In the room the women come and go
Talking of Michelangelo.

And indeed there will be time
To wonder, ‘Do I dare?’ and, ‘Do I dare?’
Time to turn back and descend the stair,
With a bald spot in the middle of my hair—
(They will say: ‘How his hair is growing thin!’)
My morning coat, my collar mounting firmly to the chin,
My necktie rich and modest, but asserted by a simple pin—
(They will say: ‘But how his arms and legs are thin!’)
Do I dare
Disturb the universe?
In a minute there is time
For decisions and revisions which a minute will reverse.

For I have known them all already, known them all—
Have known the evenings, mornings, afternoons,
I have measured out my life with coffee spoons;
I know the voices dying with a dying fall
Beneath the music from a farther room.
  So how should I presume?

And I have known the eyes already, known them all—
The eyes that fix you in a formulated phrase,
And when I am formulated, sprawling on a pin,
When I am pinned and wriggling on the wall,
Then how should I begin
To spit out all the ****-ends of my days and ways?
  And how should I presume?

And I have known the arms already, known them all—
Arms that are braceleted and white and bare
(But in the lamplight, downed with light brown hair!)
Is it perfume from a dress
That makes me so digress?
Arms that lie along a table, or wrap about a shawl.
  And should I then presume?
  And how should I begin?

     . . . . .

Shall I say, I have gone at dusk through narrow streets
And watched the smoke that rises from the pipes
Of lonely men in shirt-sleeves, leaning out of windows? …

I should have been a pair of ragged claws
Scuttling across the floors of silent seas.

     . . . . .

And the afternoon, the evening, sleeps so peacefully!
Smoothed by long fingers,
Asleep … tired … or it malingers,
Stretched on on the floor, here beside you and me.
Should I, after tea and cakes and ices,
Have the strength to force the moment to its crisis?
But though I have wept and fasted, wept and prayed,
Though I have seen my head (grown slightly bald) brought in
     upon a platter,
I am no prophet—and here’s no great matter;
I have seen the moment of my greatness flicker,
And I have seen the eternal Footman hold my coat, and snicker,
And in short, I was afraid.

And would it have been worth it, after all,
After the cups, the marmalade, the tea,
Among the porcelain, among some talk of you and me,
Would it have been worth while,
To have bitten off the matter with a smile,
To have squeezed the universe into a ball
To roll it toward some overwhelming question,
To say: ‘I am Lazarus, come from the dead,
Come back to tell you all, I shall tell you all’—
If one, settling a pillow by her head,
  Should say: ‘That is not what I meant at all;
  That is not it, at all.’

And would it have been worth it, after all,
Would it have been worth while,
After the sunsets and the dooryards and the sprinkled streets,
After the novels, after the teacups, after the skirts that trail
     along the floor—
And this, and so much more?—
It is impossible to say just what I mean!
But as if a magic lantern threw the nerves in patterns on a screen:
Would it have been worth while
If one, settling a pillow or throwing off a shawl,
And turning toward the window, should say:
  ‘That is not it at all,
  That is not what I meant, at all.’

     . . . . .

No!
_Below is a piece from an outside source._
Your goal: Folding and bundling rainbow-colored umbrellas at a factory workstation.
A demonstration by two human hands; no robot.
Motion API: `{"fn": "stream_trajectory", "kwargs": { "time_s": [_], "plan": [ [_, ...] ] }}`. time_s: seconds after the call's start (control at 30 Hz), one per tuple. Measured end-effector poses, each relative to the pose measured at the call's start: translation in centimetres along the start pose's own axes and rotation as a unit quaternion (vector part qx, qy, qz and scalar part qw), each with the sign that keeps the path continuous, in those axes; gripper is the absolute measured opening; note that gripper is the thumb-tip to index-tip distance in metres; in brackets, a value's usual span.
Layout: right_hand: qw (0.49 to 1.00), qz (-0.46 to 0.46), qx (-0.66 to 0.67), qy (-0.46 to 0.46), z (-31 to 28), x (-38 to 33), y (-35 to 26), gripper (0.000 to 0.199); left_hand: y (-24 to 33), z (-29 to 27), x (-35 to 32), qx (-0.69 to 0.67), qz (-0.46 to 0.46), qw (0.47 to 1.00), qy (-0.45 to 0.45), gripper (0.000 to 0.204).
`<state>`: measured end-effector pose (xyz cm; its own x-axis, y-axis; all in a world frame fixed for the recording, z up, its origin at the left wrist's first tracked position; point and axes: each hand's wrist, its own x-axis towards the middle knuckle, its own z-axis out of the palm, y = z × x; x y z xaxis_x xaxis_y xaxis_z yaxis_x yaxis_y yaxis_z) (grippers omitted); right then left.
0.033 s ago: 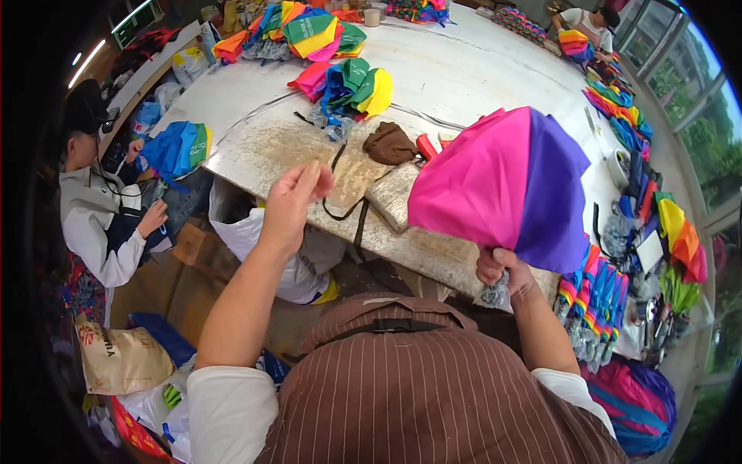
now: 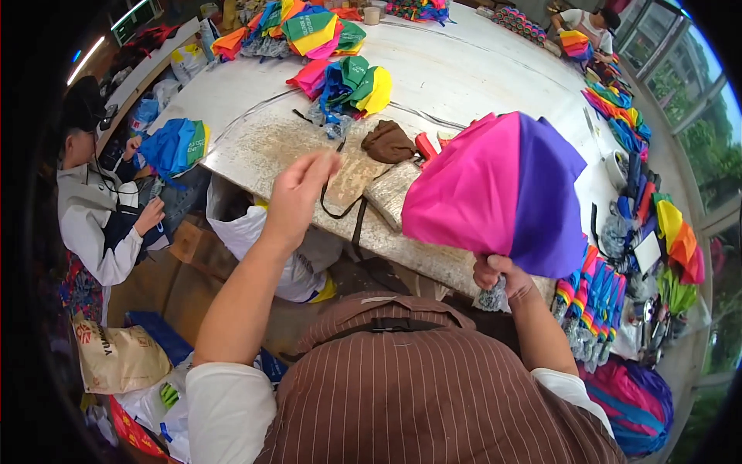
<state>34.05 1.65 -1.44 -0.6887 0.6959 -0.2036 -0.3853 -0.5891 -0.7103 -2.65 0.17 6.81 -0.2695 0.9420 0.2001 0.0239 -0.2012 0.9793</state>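
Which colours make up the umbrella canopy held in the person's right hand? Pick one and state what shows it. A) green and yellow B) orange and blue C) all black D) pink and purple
D: the right hand grips the base of an open umbrella canopy whose panels are pink on the left and purple on the right.

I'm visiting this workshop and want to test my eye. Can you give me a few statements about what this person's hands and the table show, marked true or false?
1. The right hand grips a pink and purple umbrella canopy from below. True.
2. The left hand holds a pair of scissors. False: it is raised over the table edge, open and holding nothing.
3. A brown pouch lies on the worn table. True.
4. The table's far end has nothing on it. False: bright multicoloured canopies are piled there.
5. A person in a white jacket sits at the left. True.
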Motion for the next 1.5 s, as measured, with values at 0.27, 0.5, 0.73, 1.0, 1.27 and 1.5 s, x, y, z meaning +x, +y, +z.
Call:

I am not Prince Hamlet, nor was meant to be;
Am an attendant lord, one that will do
To swell a progress, start a scene or two,
Advise the prince; no doubt, an easy tool,
Deferential, glad to be of use,
Politic, cautious, and meticulous;
Full of high sentence, but a bit obtuse;
At times, indeed, almost ridiculous—
Almost, at times, the Fool.

I grow old … I grow old …
I shall wear the bottoms of my trousers rolled.

Shall I part my hair behind? Do I dare to eat a peach?
I shall wear white flannel trousers, and walk upon the beach.
I have heard the mermaids singing, each to each.

I do not think that they will sing to me.

I have seen them riding seaward on the waves
Combing the white hair of the waves blown back
When the wind blows the water white and black.

We have lingered in the chambers of the sea
By sea-girls wreathed with seaweed red and brown
Till human voices wake us, and we drown.